Oviedo,

Elena FERNÁNDEZ-PELLO

Entre los veinticuatro españoles que podrán solicitar las indemnizaciones aprobadas por el Gobierno para compensar a los afectados por la talidomida, un fármaco que se recetaba a las embarazadas a finales de los años cincuenta para aliviar las náuseas y que causaba terribles malformaciones en el feto, hay un asturiano. Ayer comenzó el plazo de presentación de las solicitudes y Rubén Martínez Menéndez, nacido en Oviedo en 1961, dispone hasta el próximo 30 de septiembre para tramitar la compensación que le corresponde. Más que económica -de entre 30.000 y 100.000 euros, a calcular según el grado de discapacidad- para él supone una satisfacción personal, dice, por el reconocimiento de una tragedia médica de dimensiones incalculables que, durante años, las autoridades sanitarias se empeñaron en negar.

El de Rubén Martínez es un caso prototípico. Su madre, Isolina Menéndez, acudió al médico para intentar aliviar su estado de nerviosismo durante los primeros meses del embarazo. Un médico de Oviedo le recetó talidomida. Rubén guarda la receta y el frasco de pastillas como prueba de que aquí, en España, los facultativos administraban ese fármaco, algo que, se lamenta, se negó durante décadas. Isolina interrumpió la medicación cuando escuchó por la radio que la talidomida era peligrosa para el feto. «Y luego se destapó todo», apostilla su hijo.

Rubén Martínez nació en casa, en una vivienda del barrio ovetense de Pumarín. Le contaron que «cuando la matrona vio lo que había me envolvió las manos con unas vendas o una toalla mientras mi madre le preguntaba si todo estaba bien». Las pruebas de diagnóstico fetal corrientes hoy en día no se aplicaban entonces e Isolina vivió con angustia su embarazo, sin saber qué daño habría causado a su hijo la talidomida. El niño nació con problemas en las extremidades superiores. «Me faltan los pulgares y no tengo osificación en las muñecas», explica. Tiene un brazo más corto que el otro y problemas digestivos.

Y a pesar de todo, Rubén salió adelante y su biografía, dejando aparte el episodio de la talidomida, podría ser la de cualquiera. «No me marcó, me integré completamente en el colegio, jugaba con los compañeros...», refiere, y ya adulto se casó, se divorció y trabaja como conductor de furgones para una imprenta. Ayer relataba su historia a LA NUEVA ESPAÑA en un bar de Lugones, donde reside actualmente disfrutando de una cerveza fresca y ojeando el periódico, en compañía de «Roco», el yorkshire terrier que comparte con una ex pareja y del que se hace cargo los fines de semana y en las vacaciones. A día de hoy, comenta, más allá del reconocimiento del error cometido y las compensaciones económicas, «lo que más alegría ha causado a mi madre (que ya ha cumplido los 80 años) fue ver que podía defenderme en la vida por mí mismo».
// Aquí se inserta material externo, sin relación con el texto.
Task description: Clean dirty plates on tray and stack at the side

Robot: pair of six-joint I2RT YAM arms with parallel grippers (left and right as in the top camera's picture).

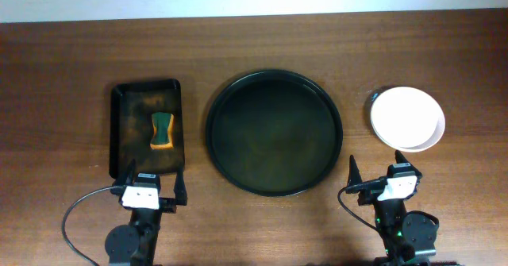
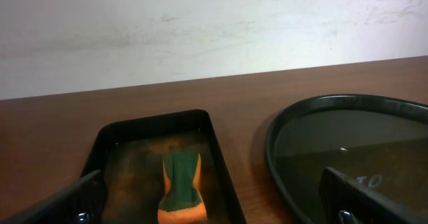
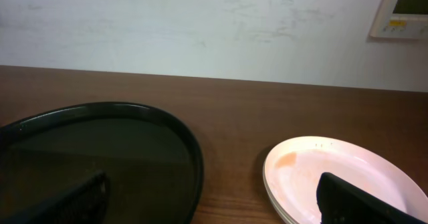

El Consejo de Ministros aprobó el pasado mes de julio un decreto que regula la concesión de indemnizaciones a los afectados por la talidomida, gestionadas por el IMSERSO, el Instituto de Servicios Sociales, y que podrán solicitar quienes hayan superado el examen clínico encargado por el Ministerio de Sanidad al Instituto Carlos III: 24 personas en toda España.
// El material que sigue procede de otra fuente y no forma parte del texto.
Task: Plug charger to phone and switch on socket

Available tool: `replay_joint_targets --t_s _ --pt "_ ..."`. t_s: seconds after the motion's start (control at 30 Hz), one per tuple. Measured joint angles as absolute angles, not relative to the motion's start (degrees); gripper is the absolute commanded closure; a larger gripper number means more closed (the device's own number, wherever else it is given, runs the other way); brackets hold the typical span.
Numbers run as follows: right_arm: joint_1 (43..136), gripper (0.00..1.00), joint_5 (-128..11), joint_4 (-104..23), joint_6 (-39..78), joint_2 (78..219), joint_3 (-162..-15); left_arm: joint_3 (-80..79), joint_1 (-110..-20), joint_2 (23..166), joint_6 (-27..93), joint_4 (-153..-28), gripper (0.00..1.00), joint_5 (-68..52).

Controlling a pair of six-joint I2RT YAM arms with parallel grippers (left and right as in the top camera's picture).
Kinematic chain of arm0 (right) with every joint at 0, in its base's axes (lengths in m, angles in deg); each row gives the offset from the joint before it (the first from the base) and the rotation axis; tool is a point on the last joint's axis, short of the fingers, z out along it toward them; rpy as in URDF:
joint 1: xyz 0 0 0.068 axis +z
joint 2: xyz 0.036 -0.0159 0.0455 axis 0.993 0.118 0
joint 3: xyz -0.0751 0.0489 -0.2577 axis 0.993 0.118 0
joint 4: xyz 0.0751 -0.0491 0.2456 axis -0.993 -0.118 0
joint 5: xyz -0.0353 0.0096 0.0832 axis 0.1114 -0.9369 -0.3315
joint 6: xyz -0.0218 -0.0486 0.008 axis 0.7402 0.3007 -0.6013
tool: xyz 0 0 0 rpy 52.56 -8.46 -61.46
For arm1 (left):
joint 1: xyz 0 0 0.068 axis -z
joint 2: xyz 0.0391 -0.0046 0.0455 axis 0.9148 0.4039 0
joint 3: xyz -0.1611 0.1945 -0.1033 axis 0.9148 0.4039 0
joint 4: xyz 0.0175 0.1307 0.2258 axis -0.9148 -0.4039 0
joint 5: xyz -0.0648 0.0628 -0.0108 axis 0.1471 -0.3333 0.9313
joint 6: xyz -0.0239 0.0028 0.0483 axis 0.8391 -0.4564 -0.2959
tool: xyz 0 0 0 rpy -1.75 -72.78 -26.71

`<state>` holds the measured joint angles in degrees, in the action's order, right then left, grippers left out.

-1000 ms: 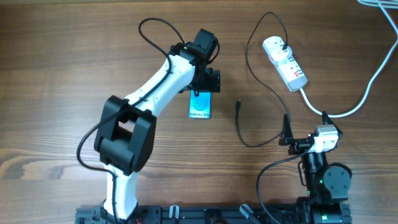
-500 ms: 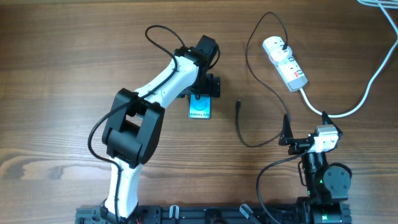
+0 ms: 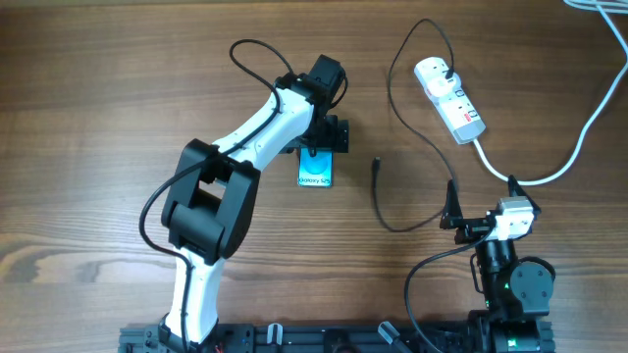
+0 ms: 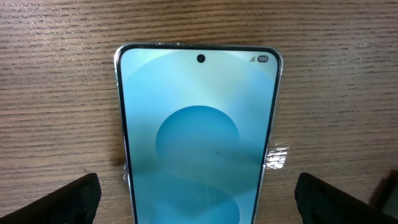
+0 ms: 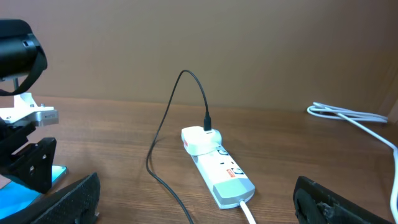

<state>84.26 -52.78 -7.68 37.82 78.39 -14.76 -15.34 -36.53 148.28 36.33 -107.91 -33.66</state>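
The phone (image 3: 315, 172) lies flat on the table with its cyan screen up; it fills the left wrist view (image 4: 199, 124). My left gripper (image 3: 319, 147) is open and low over the phone's far end, one finger on each side of it (image 4: 199, 202), not touching. The charger's black cable (image 3: 392, 88) runs from the socket (image 3: 449, 98) in a loop to its free plug tip (image 3: 377, 167), which lies right of the phone. My right gripper (image 3: 481, 196) is open and empty near its base, facing the socket (image 5: 217, 168) and the charger's cable (image 5: 165, 130).
A thick white cord (image 3: 589, 108) runs from the socket's near end off the table's far right; it also shows in the right wrist view (image 5: 354, 117). The left arm (image 5: 22, 143) stands at the left edge of the right wrist view.
A second ago the left arm's elbow swung right and further from the base, and the gripper settled a little lower over the phone. Nothing has moved since. The right arm is still.
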Motion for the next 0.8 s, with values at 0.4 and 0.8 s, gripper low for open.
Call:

La cifra es ínfima comparada con las estimaciones sobre el número de afectados. Desde la Asociación de Víctimas de la Talidomida en España (Avite) se habla de cerca de tres mil bebés enfermos, muchos de los cuales fallecieron, en algunos casos sin haber sido diagnosticados, a las pocas semanas de nacer. Las reivindicaciones de esa organización van más allá de las indemnizaciones económicas, de la creación de una unidad médica de referencia a la subvención completa de las prótesis, entre otras reclamaciones.